[TASK REQUIREMENTS] Reproduce the whole listing exactly and let no picture into the copy.

[SUPPLIED INFORMATION]
Start of Block

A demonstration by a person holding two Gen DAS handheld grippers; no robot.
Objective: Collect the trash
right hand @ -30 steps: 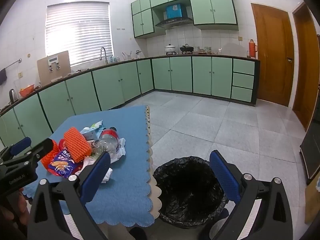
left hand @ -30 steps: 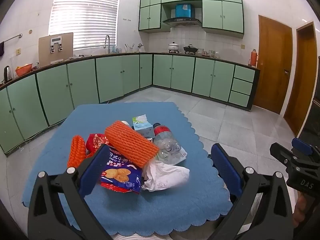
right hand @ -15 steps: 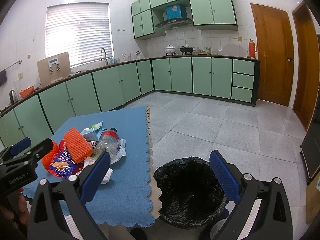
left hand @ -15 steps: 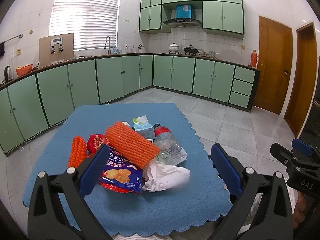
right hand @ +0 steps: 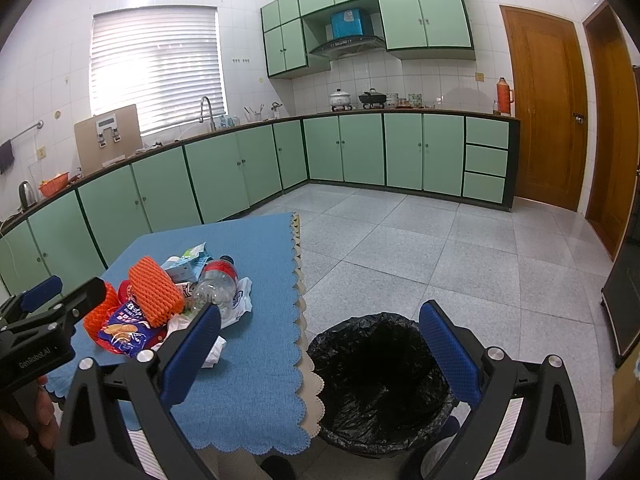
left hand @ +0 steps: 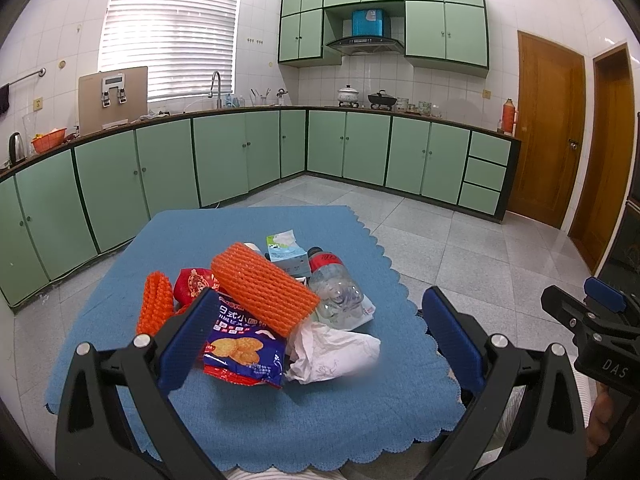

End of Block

[TASK SOLUTION]
A demonstration by a person holding two Gen DAS handheld grippers; no robot.
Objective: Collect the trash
right hand @ -30 steps: 
left hand @ -30 steps: 
right hand @ -15 steps: 
left hand @ -15 steps: 
right hand @ +0 steps: 
left hand @ +0 steps: 

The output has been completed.